Non seulement le Royaume-Uni
est l'un des pays où le coronavirus a fait le plus de morts au monde
(45.000 selon le bilan officiel), mais la grande vulnérabilité de
Londres sur la scène internationale apparaît plus criante que jamais. Un
rapport publié mardi par la commission parlementaire chargée de la
sécurité à la Chambre des communes a braqué les projecteurs sur la
menace que fait peser la Russie de Poutine sur la sécurité du pays. Le
document, dont la publication a été maintes fois repoussée par le
Premier ministre, établit que "le Royaume-Uni est une de ses toutes
premières cibles occidentales en matière de renseignement".
Plus
troublante encore est l'attitude des gouvernements conservateurs
successifs depuis 2014, soulignent les parlementaires. Jusqu'à l'attaque
à l'agent innervant Novitchok à Salisbury en mars 2018, les autorités
ont "gravement sous-estimé" la menace russe. Elles continuent
d'ailleurs de minorer les tentatives du Kremlin d'influencer le résultat
du référendum de 2016 sur le Brexit.
Des "relations tenues" entre Londres et l'UE à prévoir ces prochaines années
Ces
troublantes révélations coïncident avec une double dose de mauvaises
nouvelles sur le front des négociations commerciales britanniques.
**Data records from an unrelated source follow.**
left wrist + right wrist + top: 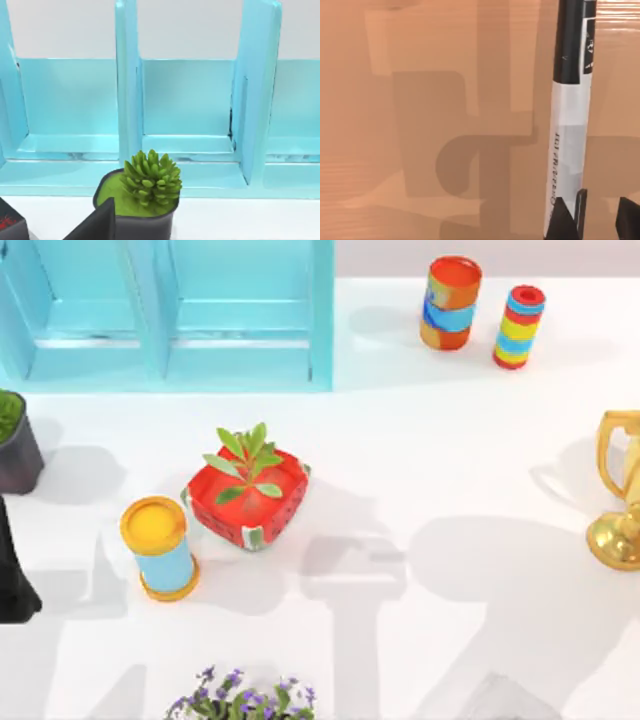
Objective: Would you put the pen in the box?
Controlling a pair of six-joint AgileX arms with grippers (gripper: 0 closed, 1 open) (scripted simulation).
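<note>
The right gripper [597,215], fingers closed on the pen [570,120], holds it over the brown box floor [420,125], seemingly ready for release.

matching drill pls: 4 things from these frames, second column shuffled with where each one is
Things:
1. pen
2. trophy
3. red planter
4. striped cylinder

Places:
A. far side of the table, right of the blue shelf
B. table's right edge
C. over a brown cardboard surface, in the right wrist view
D. mid-table, beside the yellow-topped can

Pairs: 1-C, 2-B, 3-D, 4-A
</note>
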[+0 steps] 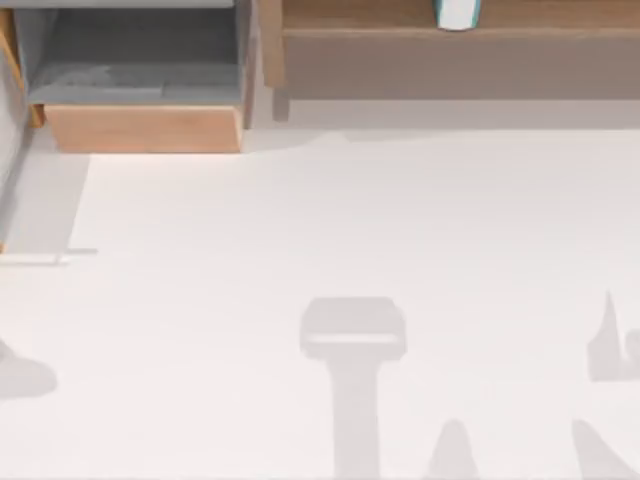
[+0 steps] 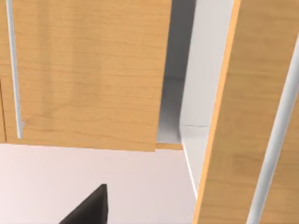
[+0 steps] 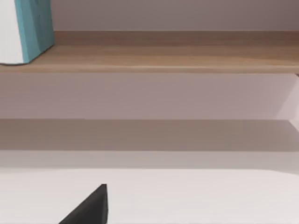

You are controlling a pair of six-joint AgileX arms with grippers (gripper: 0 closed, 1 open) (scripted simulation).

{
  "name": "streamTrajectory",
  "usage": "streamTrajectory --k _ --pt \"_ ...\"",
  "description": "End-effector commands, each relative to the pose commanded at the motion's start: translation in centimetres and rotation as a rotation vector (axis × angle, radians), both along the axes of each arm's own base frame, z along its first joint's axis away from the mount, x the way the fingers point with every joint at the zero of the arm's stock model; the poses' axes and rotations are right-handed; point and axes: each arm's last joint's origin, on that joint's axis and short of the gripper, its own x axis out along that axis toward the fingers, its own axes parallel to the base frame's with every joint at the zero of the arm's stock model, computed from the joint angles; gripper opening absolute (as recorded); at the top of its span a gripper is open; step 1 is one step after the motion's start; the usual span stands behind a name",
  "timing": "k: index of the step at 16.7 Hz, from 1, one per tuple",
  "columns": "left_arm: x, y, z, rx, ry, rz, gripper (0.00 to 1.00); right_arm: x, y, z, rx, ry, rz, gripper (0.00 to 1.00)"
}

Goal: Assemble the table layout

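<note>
Across the top view spreads the white table (image 1: pixel 330 230), bearing grey shadows, with a light-wood drawer unit (image 1: pixel 140 125) at its far left and a brown shelf (image 1: pixel 450 35) at far right holding what may be a teal-and-white carton (image 1: pixel 457 12). Whether my grippers are spread, I cannot tell.

Looked like a rendered mock-up of a home or office corner: a plain white table (image 1: pixel 300 230), a light-wood drawer unit (image 1: pixel 140 125) pulled open with a grey inside, and a long brown shelf (image 1: pixel 450 35) holding a white-and-teal carton (image 1: pixel 457 13)
</note>
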Motion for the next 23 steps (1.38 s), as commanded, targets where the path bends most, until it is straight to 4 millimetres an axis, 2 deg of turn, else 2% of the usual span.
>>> streamTrajectory --k 3,10,15,19,23 --pt "-0.1 -0.2 -0.3 0.080 -0.040 -0.034 1.00 0.0 0.0 0.0 0.000 0.000 0.000 1.00" --pt "0.1 -0.2 -0.3 0.092 -0.048 -0.039 1.00 0.0 0.0 0.0 0.000 0.000 0.000 1.00" --pt "2.3 -0.3 -0.4 0.091 -0.045 -0.039 1.00 0.0 0.0 0.0 0.000 0.000 0.000 1.00" --pt "2.4 -0.3 -0.4 0.091 -0.045 -0.039 1.00 0.0 0.0 0.0 0.000 0.000 0.000 1.00" --pt "2.4 -0.3 -0.4 0.091 -0.045 -0.039 0.70 0.0 0.0 0.0 0.000 0.000 0.000 1.00"
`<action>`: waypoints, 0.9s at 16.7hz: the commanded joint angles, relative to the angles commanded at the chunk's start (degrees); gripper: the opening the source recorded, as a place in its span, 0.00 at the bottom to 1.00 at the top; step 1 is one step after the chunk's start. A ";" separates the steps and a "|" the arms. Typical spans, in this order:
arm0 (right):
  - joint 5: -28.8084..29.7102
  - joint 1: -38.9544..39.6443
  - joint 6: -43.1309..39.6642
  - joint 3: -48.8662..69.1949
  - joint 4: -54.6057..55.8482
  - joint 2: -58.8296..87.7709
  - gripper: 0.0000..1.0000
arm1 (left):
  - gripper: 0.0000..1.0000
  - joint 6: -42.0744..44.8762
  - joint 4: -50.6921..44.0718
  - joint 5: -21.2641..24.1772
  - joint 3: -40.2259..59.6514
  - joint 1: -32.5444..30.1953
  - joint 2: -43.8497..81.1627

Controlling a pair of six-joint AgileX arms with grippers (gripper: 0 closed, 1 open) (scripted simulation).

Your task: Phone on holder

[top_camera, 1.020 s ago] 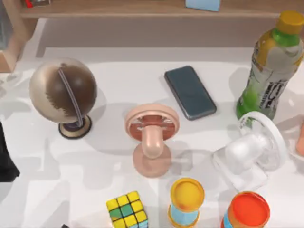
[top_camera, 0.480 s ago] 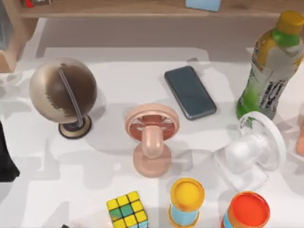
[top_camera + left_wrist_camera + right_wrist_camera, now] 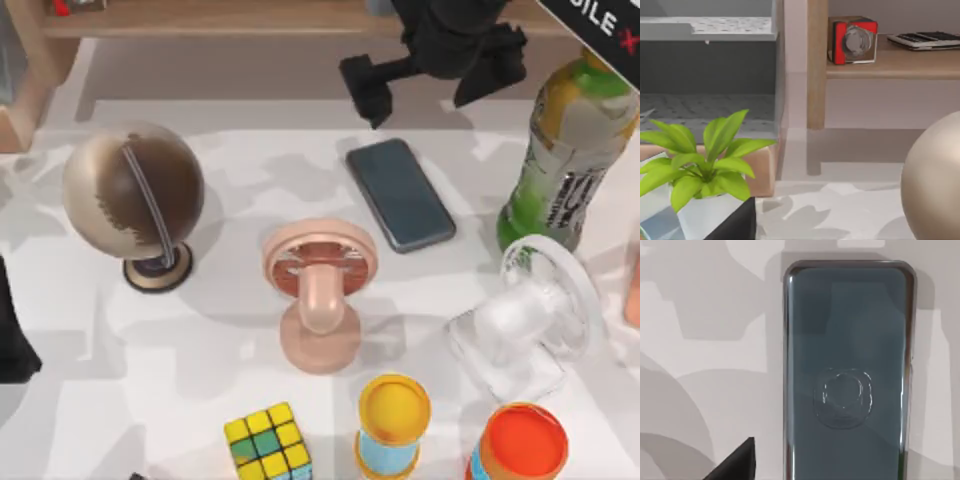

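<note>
Hovering above the far part of the table, my right gripper [image 3: 425, 85] sits beyond the far end of the phone [image 3: 400, 194], its two dark fingers spread wide with nothing between them. One finger [image 3: 365, 88] shows left of the phone's far end, the other [image 3: 485, 70] to the right, near the bottle [image 3: 570, 150].

The phone lies flat on the white table [image 3: 230, 180], face up, angled so its near end points toward the table's right side. It is touching neither finger. In the right wrist view the phone [image 3: 847, 370] lies flat on the table surface with a glossy face.

The pink holder [image 3: 319, 290] stands just in front of the phone's near left corner, apart from it and carrying nothing.

Other items on the table: a globe [image 3: 133, 195] to the left, a white fan [image 3: 530, 320] to the right, a puzzle cube [image 3: 268, 440], a yellow-topped cup [image 3: 394, 420] and an orange-lidded can [image 3: 517, 442] along the near edge.

My left arm is parked at the table's left edge. Its wrist view shows a potted plant [image 3: 700, 165], a red clock [image 3: 852, 40] on a shelf [image 3: 890, 62], and part of the globe [image 3: 935, 185]. I cannot tell the state of the left gripper.
</note>
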 joint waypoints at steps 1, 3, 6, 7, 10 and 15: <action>0.31 0.32 0.37 2.28 -1.76 3.09 1.00 | 1.00 0.00 0.00 0.00 0.00 0.00 0.00; 0.80 0.77 0.96 5.48 -4.35 7.51 1.00 | 1.00 0.00 0.00 0.00 0.00 0.00 0.00; 1.08 0.99 1.30 7.05 -5.69 9.73 1.00 | 1.00 0.00 0.00 0.00 0.00 0.00 0.00; 1.08 0.99 1.30 7.05 -5.69 9.73 1.00 | 1.00 0.00 0.00 0.00 0.00 0.00 0.00; 1.00 0.65 1.25 6.89 -5.60 9.94 1.00 | 1.00 0.00 0.00 0.00 0.00 0.00 0.00; 1.06 0.92 1.20 2.73 -0.44 10.68 1.00 | 1.00 0.00 0.00 0.00 0.00 0.00 0.00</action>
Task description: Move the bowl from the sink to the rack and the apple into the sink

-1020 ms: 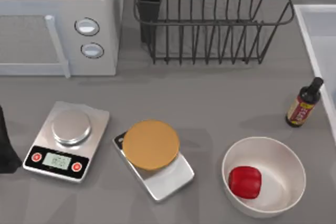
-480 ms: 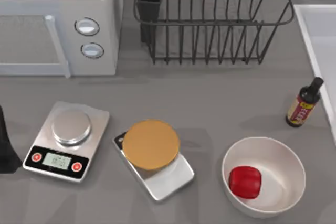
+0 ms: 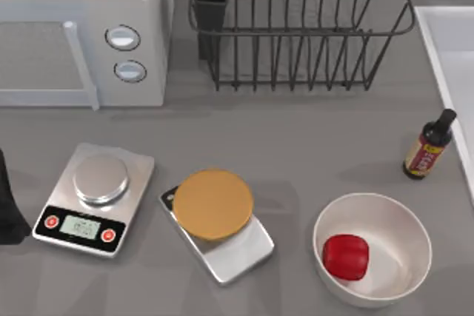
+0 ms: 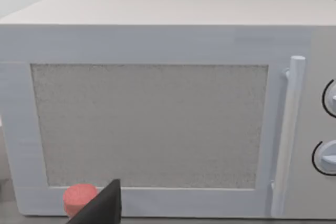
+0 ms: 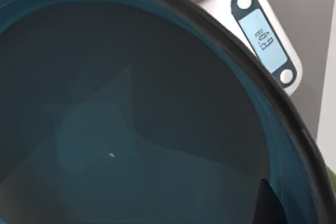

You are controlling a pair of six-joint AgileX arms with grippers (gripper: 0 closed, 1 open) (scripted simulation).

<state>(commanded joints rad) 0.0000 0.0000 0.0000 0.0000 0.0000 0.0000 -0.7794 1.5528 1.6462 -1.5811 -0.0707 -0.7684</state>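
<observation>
1. Right now the round teal-blue bowl with its dark-looking rim (image 5: 131,119) lies directly under my right claw (image 5: 270,205) and very close, its hollow facing the right wrist camera. I cannot tell whether that claw is apart or together.
2. Being round, the bowl offers no long axis, so any stretch of rim should serve for a grip.
3. My right arm is plainly the nearer one. My left arm (image 3: 7,205) sits parked at the table's left edge, its claw (image 4: 102,208) facing the white microwave (image 4: 157,103); its state I cannot tell either.
4. The large black wire rack (image 3: 296,27) stands left of the white rectangular sink (image 3: 437,35), open-topped and roomy.
5. The small glossy red apple (image 3: 345,257) rests inside a plain white bowl (image 3: 404,220) on the grey table (image 3: 296,138), near the sink's side.
</observation>
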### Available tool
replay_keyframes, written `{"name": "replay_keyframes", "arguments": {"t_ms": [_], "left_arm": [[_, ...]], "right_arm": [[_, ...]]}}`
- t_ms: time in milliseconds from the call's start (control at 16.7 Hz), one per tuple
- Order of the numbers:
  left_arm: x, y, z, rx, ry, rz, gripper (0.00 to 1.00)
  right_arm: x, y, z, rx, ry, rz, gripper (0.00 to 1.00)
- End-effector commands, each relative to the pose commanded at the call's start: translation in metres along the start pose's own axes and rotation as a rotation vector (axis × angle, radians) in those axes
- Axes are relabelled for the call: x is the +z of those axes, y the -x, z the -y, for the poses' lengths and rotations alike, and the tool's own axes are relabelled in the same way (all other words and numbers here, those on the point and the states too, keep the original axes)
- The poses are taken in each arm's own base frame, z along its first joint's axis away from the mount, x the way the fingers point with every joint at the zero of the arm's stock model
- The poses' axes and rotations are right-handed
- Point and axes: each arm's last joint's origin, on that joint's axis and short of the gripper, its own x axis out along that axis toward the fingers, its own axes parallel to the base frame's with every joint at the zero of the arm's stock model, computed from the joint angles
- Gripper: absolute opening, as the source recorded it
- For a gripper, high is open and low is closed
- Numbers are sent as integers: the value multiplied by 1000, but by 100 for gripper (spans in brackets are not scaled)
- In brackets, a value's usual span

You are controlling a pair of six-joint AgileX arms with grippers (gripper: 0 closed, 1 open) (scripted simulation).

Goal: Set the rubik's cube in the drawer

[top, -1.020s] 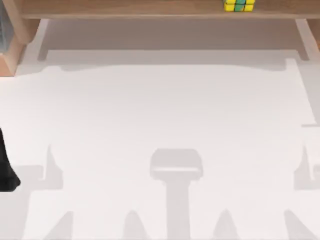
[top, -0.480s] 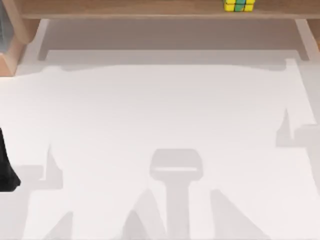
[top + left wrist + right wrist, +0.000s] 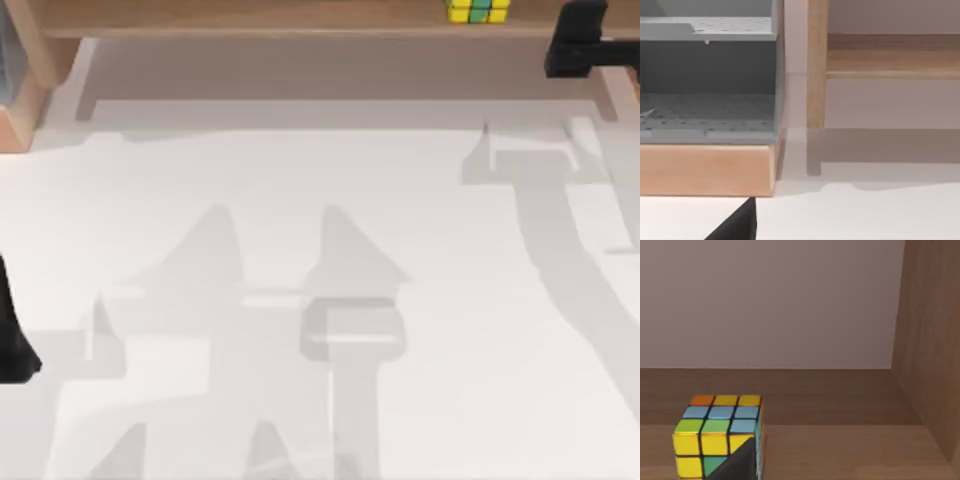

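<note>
Early stage: rubik's cube (image 3: 479,10) sits ungrasped on wooden shelf (image 3: 300,18), right gripper (image 3: 577,40) near it, finger state unclear, left gripper (image 3: 12,335) parked, drawer placement undone

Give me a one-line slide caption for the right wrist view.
Right wrist view: the rubik's cube sits on a wooden shelf near its side wall.

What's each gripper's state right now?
Left gripper: parked at the table's left edge, cannot be told.
Right gripper: up by the wooden shelf, beside the rubik's cube, not holding it; cannot be told.
</note>
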Motion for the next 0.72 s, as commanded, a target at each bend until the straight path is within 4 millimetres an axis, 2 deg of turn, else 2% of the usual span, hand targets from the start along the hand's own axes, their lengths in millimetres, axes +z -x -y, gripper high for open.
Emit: {"name": "replay_keyframes", "arguments": {"t_ms": [180, 300, 480, 720], "left_arm": [[0, 0, 0, 0, 0, 0, 100], [0, 0, 0, 0, 0, 0, 100], [0, 0, 0, 0, 0, 0, 100], [0, 0, 0, 0, 0, 0, 100]], "right_arm": [[-39, -44, -37, 1, 5, -23, 100], [-64, -63, -58, 2, 4, -28, 100], [-91, -78, -80, 4, -2, -23, 100], [-100, -82, -87, 5, -5, -19, 100]]}}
Le dernier round de négociations avec l'UE
s'est soldé par un échec. Michel Barnier, le négociateur de la
Commission européenne pour le Brexit, a déclaré jeudi qu'un accord d'ici
à la fin de l'année était "peu probable". La perspective de la
signature rapide d'un accord de libre-échange avec les États-Unis s'est
elle aussi éloignée… Le désintérêt de Boris Johnson de conserver de
solides relations diplomatiques avec l'UE post-Brexit constitue une
autre source d'inquiétude parmi les experts en relations
internationales.
"Theresa May était enthousiaste à l'idée de
trouver un accord ambitieux en matière de diplomatie et de sécurité,
rappelle Ian Bond du Center for European Reform. Boris Johnson et son
conseiller spécial, Dominic Cummings, partent du principe qu'en cas de
crise les choses se feront d'elles-mêmes." L'historienne Margaret
MacMillan entrevoit de son côté "des relations tendues" entre Londres et
l'UE pour les deux prochaines années. Mais cette professeure à Oxford
prédit que "la géographie, l'histoire et des valeurs communes pousseront
le Royaume-Uni et l'UE à se rapprocher".